Don Juan estaba de un humor insólito. Se veía casi nervioso, angustiado. Parecía dispuesto a hablar por iniciativa propia. Creí que me preparaba para la explicación de los brujos, y yo mismo me llené de an­siedad. Sus ojos tenían un brillo extraño que yo sólo había visto unas cuantas veces antes. Al decirle lo que pensaba de su extraña actitud, él respondió que se sentía dichoso en mi nombre; que, como guerrero podía regocijarme en los triunfos de sus semejantes, si eran triunfos del espíritu. Desdichadamente, agregó, yo no me hallaba todavía listo para la explicación de los brujos, pese a haber resuelto la adivinanza de don Genaro. Su argumento era que, cuando me vació encima el guaje de agua, yo había estado al borde de la muerte, y que toda mi hazaña se vio cancelada por mi incapacidad de rechazar la última embestida de don Genaro.

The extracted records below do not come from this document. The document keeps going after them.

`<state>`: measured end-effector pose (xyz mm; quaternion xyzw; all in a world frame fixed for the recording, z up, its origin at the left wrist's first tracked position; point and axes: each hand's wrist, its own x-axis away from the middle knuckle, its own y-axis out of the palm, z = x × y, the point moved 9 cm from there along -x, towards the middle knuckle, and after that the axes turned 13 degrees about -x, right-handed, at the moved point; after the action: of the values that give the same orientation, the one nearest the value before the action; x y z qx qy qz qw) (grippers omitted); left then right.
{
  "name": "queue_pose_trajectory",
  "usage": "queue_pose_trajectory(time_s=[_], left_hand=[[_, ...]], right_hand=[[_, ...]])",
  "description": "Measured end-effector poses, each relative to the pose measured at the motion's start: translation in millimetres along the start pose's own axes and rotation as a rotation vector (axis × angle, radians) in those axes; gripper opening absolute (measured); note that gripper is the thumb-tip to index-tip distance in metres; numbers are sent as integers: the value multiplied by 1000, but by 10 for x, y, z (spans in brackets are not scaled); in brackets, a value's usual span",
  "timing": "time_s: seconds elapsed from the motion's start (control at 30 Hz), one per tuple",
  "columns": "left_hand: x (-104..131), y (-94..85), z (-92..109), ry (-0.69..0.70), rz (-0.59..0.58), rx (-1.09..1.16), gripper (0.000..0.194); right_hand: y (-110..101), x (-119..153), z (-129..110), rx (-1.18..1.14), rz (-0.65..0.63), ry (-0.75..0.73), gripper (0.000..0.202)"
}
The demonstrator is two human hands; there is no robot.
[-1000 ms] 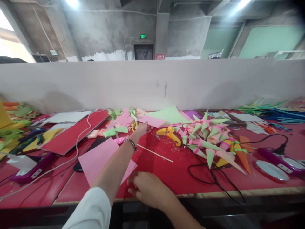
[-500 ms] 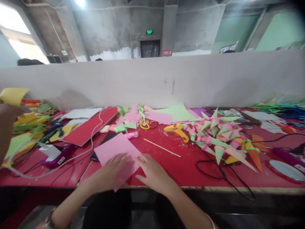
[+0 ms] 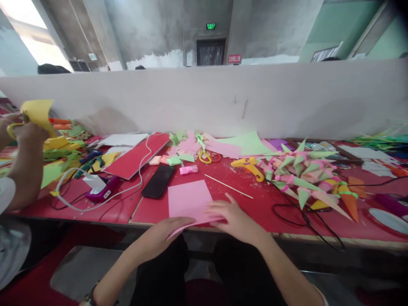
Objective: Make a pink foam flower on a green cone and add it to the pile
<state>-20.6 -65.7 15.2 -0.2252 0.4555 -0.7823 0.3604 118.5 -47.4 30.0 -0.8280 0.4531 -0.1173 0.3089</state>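
A square sheet of pink paper (image 3: 189, 197) lies at the table's front edge, its near side bent upward into a fold. My left hand (image 3: 172, 231) grips the left end of that bent edge, with the thumb hidden. At the right end, my right hand (image 3: 234, 219) has its fingers curled onto the same edge, while one finger sticks up apart; these fingers are slightly blurred. Just beyond the paper are a black phone (image 3: 157, 182), a small pink wrapped piece (image 3: 188, 169) and a thin wooden stick (image 3: 228, 186).
A yellow glue gun (image 3: 248, 167) lies beside a heap of green and pink paper cones (image 3: 302, 174). Yellow-handled scissors (image 3: 205, 157) rest near paper scraps. A white cable runs from a purple power strip (image 3: 103, 190). At left, another person's hands (image 3: 30, 129) hold yellow paper and scissors.
The pink paper has turned, come nearer the table edge and had its near side bent up. The phone it partly covered is now uncovered. The view has shifted left.
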Motion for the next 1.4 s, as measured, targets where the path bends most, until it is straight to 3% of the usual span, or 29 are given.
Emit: queue_pose_trajectory(time_s=[0.07,0.17,0.27,0.37,0.47,0.57,0.67,0.73,0.97,1.4], left_hand=[[-25,31,82,13,0,107,36],[-120,36,135,-5,52,198,32],[-287,44,132,-25,90,221,30],[-447,69,14,-106,132,148,37],[-479,-33,-95,-208,324,-77,51],[-460,-86,88,-153,455,-401,49],[-525,104,412,53,361,-652,41],[-571,232,500,105,292,-732,45],[-654,475,286,45,98,-702,61],[-648,536,228,1,108,-659,62]], right_hand=[[-166,146,35,-149,40,23,21],[-344,291,149,-348,154,67,22],[-358,296,308,-398,242,126,24],[-302,210,518,-263,292,220,32],[-355,107,662,24,372,256,42],[-403,-4,737,149,392,262,43],[-409,-114,737,262,360,260,40],[-388,-180,720,330,328,256,37],[-365,-319,747,530,300,285,33],[-355,-428,771,676,234,368,38]])
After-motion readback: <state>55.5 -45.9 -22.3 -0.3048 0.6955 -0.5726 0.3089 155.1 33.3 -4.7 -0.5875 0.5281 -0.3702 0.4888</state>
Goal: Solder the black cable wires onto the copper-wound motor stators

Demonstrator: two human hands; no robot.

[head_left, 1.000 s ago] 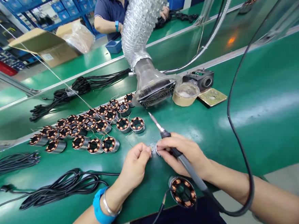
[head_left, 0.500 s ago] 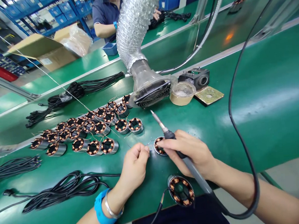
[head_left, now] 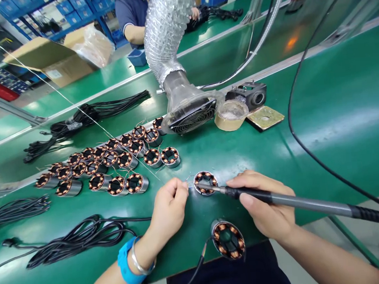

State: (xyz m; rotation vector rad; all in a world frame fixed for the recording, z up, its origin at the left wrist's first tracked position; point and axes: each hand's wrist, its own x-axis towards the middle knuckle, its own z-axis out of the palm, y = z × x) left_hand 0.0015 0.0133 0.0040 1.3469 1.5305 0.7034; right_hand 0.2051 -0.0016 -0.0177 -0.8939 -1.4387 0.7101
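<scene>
- My right hand [head_left: 267, 208] is closed in a grip on a soldering iron [head_left: 297, 201]. It lies nearly level, its tip pointing left and resting on a small copper-wound stator [head_left: 205, 182].
- That stator sits flat on the green worktop [head_left: 338, 140], between my two hands and just beyond them.
- My left hand [head_left: 168, 210] is pinched together at the fingertips, just left of the stator. What it holds is too fine to make out; it may be a thin wire.
- A second stator [head_left: 228, 239] sits at the near edge of the worktop, close to my right wrist, with a black lead running off below it.
- Open worktop stretches to the right of my right hand, crossed only by the iron's black cable [head_left: 310, 151].
- To the left, rows of stators [head_left: 106, 165] crowd the surface, with bundled black cables [head_left: 76, 238] nearer me.
- Straight ahead, a fume extractor hood [head_left: 192, 111] on a silver duct hangs low, with a roll of tape [head_left: 231, 115] beside it.
- Beyond a second worktop, another person [head_left: 131, 12] is cut off by the top of the frame.
- My right forearm leaves the frame at the bottom.
</scene>
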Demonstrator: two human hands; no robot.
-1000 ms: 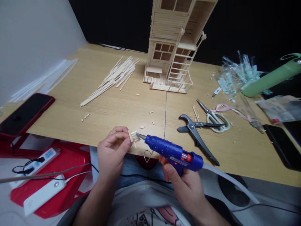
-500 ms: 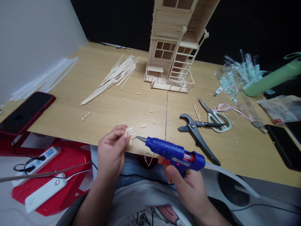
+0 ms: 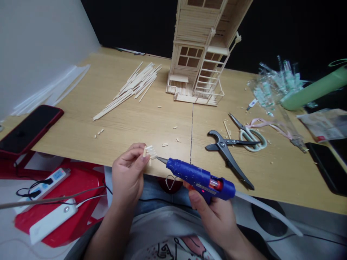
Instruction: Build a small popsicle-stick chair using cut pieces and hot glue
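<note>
The left hand (image 3: 128, 173) pinches a small stick piece (image 3: 151, 152), the right hand (image 3: 214, 213) grips the glue gun (image 3: 199, 177); sound practice wants the nozzle (image 3: 162, 160) steady, clear of fingertips (image 3: 141, 163).

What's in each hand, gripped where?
Left hand: small wooden piece, pinched at its left edge between thumb and fingers. Right hand: blue glue gun, by its handle.

Plastic glue gun (image 3: 189, 171), matt wooden sticks (image 3: 139, 82)
</note>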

—El poder de Genaro era como la marea y así te cubrió —dijo.

—¿Quería hacerme daño don Genaro? —pregunté.

—No —repuso—. Genaro quiere ayudarte. Pero al poder sólo se lo puede enfrentar con poder. Te esta­ba probando y fallaste.

—Pero resolví su adivinanza, ¿o no?

—Lo hiciste muy bien —dijo—. Tan bien que Ge­naro te creyó capaz de una hazaña completa de gue­rrero. Y eso también casi te sale. Pero lo que te tiró al suelo esta vez no fue tu vicio de hacerte el chamaquito.